Горчаков расплатился с шофером, дальше они с Валентиной шли пешком, обходя рытвины, колдобины. Репринцева поняла, почему ее спутник отпустил водителя чуть раньше: здесь автомобилю просто не проехать.

— Недостатки капиталистической системы хозяйства, — в Валентине вновь проснулся марксист.

— Не в этом дело, дороги в России никогда не отличались отличным качеством. Вспомните Салтыкова-Щедрина: две вечные русские беды — дураки и дороги.

Репринцева промолчала, он прав! Здесь, на Юге, она хотя бы видела хорошие трассы. А в СССР отъедешь от Москвы и — полный мрак.

Они вышли на соседнюю улицу, дома — совсем маленькие и неказистые. Какой невероятно богатой казалась ей до сих пор Империя. И вдруг.

Она бы поверила коммунистическим вождям, если бы не ужасающая нищета Советского Союза. Тут есть состоятельные и бедные, но люди живут!
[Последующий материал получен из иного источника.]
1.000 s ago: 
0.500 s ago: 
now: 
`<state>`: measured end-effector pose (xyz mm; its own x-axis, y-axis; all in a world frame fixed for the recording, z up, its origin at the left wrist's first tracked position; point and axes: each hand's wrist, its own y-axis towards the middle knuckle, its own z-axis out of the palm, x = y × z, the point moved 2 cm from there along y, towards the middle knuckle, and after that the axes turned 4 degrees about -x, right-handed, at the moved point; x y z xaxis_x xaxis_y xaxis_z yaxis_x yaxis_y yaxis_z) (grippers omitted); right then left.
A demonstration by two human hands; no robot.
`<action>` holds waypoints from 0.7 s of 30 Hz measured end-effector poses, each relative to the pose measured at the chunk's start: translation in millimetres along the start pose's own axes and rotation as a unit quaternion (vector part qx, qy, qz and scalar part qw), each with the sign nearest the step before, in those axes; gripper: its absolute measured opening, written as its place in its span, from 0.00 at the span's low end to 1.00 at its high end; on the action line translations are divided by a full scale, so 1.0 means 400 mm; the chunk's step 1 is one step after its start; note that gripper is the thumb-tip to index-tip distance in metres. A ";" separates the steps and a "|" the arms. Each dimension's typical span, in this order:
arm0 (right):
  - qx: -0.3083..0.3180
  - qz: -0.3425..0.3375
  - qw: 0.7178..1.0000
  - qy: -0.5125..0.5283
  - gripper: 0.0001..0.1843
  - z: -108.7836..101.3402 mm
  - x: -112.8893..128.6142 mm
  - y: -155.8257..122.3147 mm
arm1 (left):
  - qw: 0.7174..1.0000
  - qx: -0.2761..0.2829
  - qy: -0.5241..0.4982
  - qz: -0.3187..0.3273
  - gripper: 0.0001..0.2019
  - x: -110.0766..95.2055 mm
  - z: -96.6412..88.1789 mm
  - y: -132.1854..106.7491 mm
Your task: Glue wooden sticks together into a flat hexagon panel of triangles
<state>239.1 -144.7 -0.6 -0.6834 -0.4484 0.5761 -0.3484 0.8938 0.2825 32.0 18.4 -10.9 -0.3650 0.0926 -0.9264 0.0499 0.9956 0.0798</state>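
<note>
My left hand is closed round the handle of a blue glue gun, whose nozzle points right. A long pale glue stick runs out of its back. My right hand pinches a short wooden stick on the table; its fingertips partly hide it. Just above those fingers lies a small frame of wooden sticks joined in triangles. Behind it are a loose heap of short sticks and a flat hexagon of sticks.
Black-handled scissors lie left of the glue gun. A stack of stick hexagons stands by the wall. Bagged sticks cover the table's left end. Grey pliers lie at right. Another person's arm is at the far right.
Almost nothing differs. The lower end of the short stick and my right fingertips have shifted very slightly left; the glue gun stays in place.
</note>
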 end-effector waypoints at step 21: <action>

Там — почти всеобщая нищета, а в качестве вознаграждения надежда на светлое будущее. «А придет ли оно?» Валентина трепетала от своих сомнений, несколько раз мысленно повторила: «Мы обязательно построим общество изобилия». Однако вера ее становилась все меньше. И ничего изменить в себе она уже не могла. Возникшее молчание нарушил Александр, который так же с грустью смотрел на старые и ветхие домишки.

— Одному философу задали вопрос: может ли в России победить фашизм? Знаете, что он ответил? Он победил здесь давно. Но не национальный, а социальный. Представьте себе: девятнадцатый век, граф и графиня N., зимой живут в Италии, летом скучают в своем поместье, а в промежутках закатывают грандиозные балы в Петербурге. Только кто-то ведь должен был оплачивать их роскошное существование? А это — дворовая челядь, порой не имевшая нормального пропитания. Их еще и розгами били! Разве не фашизм?